Text to speech (TTS) is a technology that converts a written text into human understandable voice by applying some linguistic rules and algorithm [Figure 1]. TTS system takes computer readable text and converts into audible speech. It identifies and reads aloud what is being displayed on the screen. With a TTS application, one can listen to computer text in place of reading it. A TTS synthesizer is a computer-based system that can be able to read any text aloud that is given through standard input devices.
Figure 1: Block diagram of text-to-speech synthesis system
A syllable-based Bangla TTS synthesizer is an application that converts Bangla text into spoken Bangla word, by analyzing and processing the Bangla text using natural language processing and then converts this processed text into synthesized speech representation of the text.
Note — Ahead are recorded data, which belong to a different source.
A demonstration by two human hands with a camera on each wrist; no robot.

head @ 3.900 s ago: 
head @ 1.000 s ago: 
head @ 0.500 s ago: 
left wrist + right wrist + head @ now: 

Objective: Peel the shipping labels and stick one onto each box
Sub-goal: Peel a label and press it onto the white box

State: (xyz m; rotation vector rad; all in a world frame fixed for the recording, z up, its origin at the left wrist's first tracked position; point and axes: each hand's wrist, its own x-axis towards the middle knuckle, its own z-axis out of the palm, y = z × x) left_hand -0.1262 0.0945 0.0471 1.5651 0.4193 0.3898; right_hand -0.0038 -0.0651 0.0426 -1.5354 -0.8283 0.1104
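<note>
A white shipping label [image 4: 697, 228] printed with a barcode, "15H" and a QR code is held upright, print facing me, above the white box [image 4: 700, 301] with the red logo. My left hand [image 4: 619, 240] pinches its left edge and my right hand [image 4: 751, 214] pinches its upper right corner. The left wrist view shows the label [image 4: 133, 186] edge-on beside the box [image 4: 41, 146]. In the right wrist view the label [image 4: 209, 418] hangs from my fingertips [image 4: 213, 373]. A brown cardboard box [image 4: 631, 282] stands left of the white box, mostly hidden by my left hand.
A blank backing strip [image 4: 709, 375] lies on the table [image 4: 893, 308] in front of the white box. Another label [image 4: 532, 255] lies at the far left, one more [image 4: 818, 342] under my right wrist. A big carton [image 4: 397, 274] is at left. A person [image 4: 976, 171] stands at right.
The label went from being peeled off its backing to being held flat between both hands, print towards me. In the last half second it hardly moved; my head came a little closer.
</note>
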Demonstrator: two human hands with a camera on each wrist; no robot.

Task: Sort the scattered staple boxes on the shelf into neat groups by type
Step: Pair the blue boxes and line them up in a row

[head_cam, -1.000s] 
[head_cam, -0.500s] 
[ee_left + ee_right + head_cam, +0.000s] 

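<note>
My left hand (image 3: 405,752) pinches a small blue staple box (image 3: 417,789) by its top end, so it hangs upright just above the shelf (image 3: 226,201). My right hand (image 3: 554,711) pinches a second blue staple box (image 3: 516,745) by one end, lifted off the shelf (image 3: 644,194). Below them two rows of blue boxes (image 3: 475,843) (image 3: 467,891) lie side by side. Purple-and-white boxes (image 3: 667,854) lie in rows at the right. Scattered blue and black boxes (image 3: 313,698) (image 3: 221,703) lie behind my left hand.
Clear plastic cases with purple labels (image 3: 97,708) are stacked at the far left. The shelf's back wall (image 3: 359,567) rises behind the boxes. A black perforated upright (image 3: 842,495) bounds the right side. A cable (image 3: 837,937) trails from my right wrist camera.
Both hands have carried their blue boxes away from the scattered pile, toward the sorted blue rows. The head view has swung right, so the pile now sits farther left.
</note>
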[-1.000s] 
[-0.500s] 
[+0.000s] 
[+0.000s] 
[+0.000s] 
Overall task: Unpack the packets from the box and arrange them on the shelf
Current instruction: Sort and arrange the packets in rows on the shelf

Here, we developed a useful Bangla TTS synthesizer in the form of a simple application that converts inputted Bangla text into synthesized Bangla speech and reads out to the user.
Within Bangladesh and India, there was a high demand for TTS systems in local languages since Bangla is the 1st language for Bangladesh and Kolkata in India. Since Bangla is the mostly used language in Bangladesh and Kolkata, Bangla TTS system was implemented to provide a new way for busy computer users and visually impaired users in Bangladesh and Kolkata to effectively use computers in their day-to-day life in their native language.
Daily agenda of a busy individual is packed with so many tasks and activities. Computer and smart device users spend a lot of time reading items on screen to do their day-to-day tasks such as checking email, reading documents, collecting information from internet, and much more. It’s also important to mention that blind or visually impaired people cannot perform these tasks by themselves without assistance from others. Therefore, in today’s competitive world, it is very essential to make efforts to create opportunities to these disadvantaged communities by allowing convenient access of information.
At the time, we are thinking about this work, English TTS has become successful. In most of devices, the uses of English TTS have become very natural and very important for users which are a great solution for the people all over the world. The use of English TTS makes peoples’ life easy to easier and especially for the blind people it is a great blessing of computer science.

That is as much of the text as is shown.